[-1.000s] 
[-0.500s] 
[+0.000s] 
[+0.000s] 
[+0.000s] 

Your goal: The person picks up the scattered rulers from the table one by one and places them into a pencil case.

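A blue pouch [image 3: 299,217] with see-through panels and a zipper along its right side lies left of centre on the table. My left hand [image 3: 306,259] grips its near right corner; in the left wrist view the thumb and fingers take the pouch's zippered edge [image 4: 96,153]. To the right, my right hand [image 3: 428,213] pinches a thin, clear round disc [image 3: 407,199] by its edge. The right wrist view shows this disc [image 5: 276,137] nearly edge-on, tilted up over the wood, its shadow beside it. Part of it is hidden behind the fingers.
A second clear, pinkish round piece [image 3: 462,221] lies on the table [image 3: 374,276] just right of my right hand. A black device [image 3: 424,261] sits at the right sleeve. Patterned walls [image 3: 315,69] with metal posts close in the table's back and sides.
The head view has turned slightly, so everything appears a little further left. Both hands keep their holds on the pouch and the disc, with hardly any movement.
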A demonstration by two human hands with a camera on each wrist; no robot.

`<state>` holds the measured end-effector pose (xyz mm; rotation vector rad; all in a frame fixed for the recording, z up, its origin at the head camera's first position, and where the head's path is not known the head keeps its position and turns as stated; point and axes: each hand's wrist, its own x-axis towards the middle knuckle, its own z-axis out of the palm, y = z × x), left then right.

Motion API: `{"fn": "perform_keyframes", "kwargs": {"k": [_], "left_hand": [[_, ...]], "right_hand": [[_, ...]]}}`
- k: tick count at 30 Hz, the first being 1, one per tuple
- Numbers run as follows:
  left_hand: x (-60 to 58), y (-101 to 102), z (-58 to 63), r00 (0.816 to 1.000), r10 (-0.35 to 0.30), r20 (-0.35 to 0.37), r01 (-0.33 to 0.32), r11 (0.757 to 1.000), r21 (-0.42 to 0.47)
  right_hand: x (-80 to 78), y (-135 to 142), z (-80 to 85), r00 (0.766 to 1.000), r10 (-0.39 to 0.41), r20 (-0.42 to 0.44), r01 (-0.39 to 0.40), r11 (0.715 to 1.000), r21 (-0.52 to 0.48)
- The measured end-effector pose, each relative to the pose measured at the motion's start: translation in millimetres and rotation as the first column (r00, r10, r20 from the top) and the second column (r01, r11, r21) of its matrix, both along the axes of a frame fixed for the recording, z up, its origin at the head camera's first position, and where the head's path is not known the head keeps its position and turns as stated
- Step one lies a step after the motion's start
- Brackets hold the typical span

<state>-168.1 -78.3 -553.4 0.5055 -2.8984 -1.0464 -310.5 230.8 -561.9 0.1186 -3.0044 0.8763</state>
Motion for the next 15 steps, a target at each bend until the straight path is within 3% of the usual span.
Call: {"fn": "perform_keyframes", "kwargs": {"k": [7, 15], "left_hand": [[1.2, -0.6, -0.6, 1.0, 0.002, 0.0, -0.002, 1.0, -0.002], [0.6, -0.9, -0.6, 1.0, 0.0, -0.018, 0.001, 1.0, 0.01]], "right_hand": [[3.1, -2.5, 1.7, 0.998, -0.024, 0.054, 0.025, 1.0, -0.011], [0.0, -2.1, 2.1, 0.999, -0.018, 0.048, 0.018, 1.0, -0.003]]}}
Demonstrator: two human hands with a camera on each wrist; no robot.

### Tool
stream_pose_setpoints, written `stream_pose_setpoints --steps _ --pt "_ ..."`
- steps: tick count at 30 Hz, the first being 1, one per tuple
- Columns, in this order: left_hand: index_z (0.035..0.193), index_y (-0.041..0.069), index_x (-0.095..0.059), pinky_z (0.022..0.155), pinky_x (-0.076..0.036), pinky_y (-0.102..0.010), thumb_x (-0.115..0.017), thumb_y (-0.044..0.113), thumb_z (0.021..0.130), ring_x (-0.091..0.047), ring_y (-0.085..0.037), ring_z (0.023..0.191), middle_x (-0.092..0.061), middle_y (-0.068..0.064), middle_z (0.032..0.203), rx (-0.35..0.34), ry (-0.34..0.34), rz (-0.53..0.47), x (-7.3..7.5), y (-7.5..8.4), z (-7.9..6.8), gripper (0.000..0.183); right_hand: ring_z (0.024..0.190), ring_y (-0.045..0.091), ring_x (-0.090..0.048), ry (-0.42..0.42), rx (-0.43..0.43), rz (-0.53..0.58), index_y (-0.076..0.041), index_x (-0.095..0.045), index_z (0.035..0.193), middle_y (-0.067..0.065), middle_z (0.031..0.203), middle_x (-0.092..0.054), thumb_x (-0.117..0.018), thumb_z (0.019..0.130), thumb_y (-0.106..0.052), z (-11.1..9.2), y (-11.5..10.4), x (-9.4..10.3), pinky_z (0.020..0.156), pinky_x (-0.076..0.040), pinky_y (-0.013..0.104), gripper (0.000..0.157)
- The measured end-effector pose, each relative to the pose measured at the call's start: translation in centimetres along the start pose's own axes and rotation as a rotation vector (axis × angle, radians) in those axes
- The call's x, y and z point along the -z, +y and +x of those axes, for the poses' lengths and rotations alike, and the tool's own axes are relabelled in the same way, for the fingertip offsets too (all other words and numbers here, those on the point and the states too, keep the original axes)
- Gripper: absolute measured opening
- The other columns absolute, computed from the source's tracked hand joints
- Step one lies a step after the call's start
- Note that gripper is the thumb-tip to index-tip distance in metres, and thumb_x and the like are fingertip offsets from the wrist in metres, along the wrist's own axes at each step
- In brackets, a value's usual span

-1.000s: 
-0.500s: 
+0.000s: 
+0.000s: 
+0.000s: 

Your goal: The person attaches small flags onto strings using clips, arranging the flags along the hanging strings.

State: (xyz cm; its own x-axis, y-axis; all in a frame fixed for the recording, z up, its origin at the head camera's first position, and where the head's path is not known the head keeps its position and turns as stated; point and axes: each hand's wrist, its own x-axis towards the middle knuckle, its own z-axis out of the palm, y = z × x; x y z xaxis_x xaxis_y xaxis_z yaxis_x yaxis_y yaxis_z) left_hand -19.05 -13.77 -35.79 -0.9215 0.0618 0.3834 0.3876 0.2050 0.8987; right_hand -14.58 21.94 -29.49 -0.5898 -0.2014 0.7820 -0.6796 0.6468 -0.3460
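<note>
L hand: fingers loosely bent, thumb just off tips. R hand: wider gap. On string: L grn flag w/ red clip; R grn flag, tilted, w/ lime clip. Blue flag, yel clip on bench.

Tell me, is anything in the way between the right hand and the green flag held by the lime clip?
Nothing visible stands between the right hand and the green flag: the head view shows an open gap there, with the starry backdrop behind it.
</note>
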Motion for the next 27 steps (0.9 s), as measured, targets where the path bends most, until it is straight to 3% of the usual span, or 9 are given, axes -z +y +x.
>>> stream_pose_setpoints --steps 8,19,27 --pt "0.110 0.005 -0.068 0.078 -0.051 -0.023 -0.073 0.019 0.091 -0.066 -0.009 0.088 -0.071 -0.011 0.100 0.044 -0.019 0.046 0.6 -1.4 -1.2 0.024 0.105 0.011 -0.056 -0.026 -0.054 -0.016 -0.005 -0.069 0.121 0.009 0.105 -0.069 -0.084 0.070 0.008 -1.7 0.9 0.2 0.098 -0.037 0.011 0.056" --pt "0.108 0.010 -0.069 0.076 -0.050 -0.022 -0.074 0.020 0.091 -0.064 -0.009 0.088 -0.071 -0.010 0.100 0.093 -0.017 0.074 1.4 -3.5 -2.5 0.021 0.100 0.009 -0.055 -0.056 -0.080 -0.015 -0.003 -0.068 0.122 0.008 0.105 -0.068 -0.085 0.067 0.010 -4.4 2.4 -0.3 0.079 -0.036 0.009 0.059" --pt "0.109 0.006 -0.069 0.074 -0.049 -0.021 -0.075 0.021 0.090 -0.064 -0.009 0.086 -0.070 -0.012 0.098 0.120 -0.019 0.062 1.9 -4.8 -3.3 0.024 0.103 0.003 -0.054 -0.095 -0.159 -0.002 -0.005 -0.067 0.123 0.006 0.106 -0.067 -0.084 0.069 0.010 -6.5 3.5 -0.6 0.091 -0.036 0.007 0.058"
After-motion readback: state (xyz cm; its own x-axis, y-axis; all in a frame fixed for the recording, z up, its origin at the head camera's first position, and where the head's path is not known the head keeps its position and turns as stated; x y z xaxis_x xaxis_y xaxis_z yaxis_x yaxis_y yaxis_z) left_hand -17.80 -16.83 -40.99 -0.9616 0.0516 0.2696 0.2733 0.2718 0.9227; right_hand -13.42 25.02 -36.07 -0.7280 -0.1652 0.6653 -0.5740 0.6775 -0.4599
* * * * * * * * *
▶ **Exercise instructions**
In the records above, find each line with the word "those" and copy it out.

▶ **Expected output**
- The measured end-effector pose, each relative to the pose measured at the call's start: translation in centimetres along the start pose's own axes and rotation as a rotation vector (axis × angle, radians) in those axes
- The call's x, y and z point along the -z, +y and +x of those axes, for the poses' lengths and rotations alike, and the tool's own axes are relabelled in the same way, for the fingertip offsets too (all other words and numbers here, those on the point and the states too, keep the original axes)

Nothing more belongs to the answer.